- Task to complete -
Using the listing below, give the number of lines where "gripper" appears, and nothing else.

- Given records -
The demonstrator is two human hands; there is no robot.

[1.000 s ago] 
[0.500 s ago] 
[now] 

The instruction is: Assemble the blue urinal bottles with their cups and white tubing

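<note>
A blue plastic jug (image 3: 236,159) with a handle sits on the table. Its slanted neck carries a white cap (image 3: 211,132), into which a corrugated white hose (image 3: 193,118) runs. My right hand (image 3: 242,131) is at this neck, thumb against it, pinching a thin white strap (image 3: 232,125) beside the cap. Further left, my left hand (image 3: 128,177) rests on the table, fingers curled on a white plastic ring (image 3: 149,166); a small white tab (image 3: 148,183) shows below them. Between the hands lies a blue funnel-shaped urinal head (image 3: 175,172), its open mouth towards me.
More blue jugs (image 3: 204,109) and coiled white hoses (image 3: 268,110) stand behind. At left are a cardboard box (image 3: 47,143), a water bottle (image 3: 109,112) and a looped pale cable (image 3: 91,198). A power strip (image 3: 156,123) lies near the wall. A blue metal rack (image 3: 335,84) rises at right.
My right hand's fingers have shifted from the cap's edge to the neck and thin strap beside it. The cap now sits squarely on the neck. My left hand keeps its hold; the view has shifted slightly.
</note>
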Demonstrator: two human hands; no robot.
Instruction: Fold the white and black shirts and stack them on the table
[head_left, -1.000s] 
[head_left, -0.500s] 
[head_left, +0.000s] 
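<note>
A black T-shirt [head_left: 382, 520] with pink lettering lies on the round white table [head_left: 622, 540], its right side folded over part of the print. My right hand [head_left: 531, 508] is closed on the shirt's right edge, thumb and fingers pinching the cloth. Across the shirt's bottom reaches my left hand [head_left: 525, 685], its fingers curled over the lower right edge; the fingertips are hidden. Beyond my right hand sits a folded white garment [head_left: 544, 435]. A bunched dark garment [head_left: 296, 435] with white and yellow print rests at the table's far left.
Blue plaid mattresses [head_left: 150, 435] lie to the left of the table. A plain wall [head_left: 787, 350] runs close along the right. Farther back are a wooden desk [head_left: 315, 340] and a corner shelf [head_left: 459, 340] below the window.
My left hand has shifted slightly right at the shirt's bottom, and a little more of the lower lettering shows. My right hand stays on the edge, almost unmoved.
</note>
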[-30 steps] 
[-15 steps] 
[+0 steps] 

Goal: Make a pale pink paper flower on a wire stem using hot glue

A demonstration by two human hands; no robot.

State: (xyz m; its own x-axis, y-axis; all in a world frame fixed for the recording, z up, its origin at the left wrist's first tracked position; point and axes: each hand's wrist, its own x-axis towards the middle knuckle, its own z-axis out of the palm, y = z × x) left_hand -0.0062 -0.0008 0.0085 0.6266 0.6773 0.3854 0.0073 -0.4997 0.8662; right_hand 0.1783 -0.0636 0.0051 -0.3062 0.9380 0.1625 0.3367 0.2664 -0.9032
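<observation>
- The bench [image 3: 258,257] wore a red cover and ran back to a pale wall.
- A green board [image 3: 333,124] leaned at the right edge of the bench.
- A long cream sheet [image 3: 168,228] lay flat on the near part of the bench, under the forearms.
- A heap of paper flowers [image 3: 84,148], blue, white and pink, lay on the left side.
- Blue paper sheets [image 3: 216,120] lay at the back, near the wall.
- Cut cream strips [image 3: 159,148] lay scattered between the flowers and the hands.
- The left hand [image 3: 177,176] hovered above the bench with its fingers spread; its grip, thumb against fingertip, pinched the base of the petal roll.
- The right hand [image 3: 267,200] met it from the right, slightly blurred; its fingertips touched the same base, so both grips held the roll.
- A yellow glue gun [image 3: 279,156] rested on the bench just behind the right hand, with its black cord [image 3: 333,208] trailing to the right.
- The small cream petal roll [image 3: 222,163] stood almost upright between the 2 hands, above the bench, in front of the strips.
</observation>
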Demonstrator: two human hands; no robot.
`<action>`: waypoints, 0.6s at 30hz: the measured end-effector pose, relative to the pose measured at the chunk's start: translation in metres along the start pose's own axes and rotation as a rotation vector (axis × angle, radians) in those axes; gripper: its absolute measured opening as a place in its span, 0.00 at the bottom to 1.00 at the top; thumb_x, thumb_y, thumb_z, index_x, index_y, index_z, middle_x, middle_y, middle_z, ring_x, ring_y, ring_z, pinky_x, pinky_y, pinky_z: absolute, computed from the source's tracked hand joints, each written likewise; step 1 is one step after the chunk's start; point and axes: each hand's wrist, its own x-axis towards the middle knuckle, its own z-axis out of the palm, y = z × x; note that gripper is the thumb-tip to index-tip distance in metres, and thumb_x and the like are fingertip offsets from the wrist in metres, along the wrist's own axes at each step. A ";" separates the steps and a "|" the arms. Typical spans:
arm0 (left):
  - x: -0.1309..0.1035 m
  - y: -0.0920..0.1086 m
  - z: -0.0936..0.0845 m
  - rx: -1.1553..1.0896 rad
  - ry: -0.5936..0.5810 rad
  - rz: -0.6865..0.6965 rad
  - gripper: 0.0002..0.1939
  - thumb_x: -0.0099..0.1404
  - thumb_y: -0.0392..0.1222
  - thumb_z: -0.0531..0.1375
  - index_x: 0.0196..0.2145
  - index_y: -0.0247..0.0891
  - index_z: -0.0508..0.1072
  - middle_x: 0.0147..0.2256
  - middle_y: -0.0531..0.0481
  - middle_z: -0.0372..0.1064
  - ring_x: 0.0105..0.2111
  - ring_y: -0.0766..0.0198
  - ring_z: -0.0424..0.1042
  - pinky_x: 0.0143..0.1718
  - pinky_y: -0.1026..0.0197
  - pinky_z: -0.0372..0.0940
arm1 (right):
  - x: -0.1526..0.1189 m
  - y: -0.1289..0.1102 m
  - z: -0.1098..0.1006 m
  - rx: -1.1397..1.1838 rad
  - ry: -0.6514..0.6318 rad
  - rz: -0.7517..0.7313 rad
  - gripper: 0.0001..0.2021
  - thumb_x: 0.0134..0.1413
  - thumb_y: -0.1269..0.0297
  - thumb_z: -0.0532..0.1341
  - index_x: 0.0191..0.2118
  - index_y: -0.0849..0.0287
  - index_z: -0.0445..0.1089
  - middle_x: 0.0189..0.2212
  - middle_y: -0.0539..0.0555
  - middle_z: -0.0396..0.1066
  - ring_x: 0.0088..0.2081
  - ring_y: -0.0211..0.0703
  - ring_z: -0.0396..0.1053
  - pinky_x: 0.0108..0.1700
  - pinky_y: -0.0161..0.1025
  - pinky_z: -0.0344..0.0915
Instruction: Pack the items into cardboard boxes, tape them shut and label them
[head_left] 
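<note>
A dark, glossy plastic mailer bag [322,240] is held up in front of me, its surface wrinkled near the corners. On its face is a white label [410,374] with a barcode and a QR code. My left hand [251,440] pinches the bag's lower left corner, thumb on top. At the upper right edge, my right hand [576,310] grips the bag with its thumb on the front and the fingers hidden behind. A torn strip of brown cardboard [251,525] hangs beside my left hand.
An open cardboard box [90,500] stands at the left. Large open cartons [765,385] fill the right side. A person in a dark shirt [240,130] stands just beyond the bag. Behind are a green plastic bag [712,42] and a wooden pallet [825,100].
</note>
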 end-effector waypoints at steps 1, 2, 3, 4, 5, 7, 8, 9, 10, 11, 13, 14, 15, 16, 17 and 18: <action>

- Answer to the exercise -
3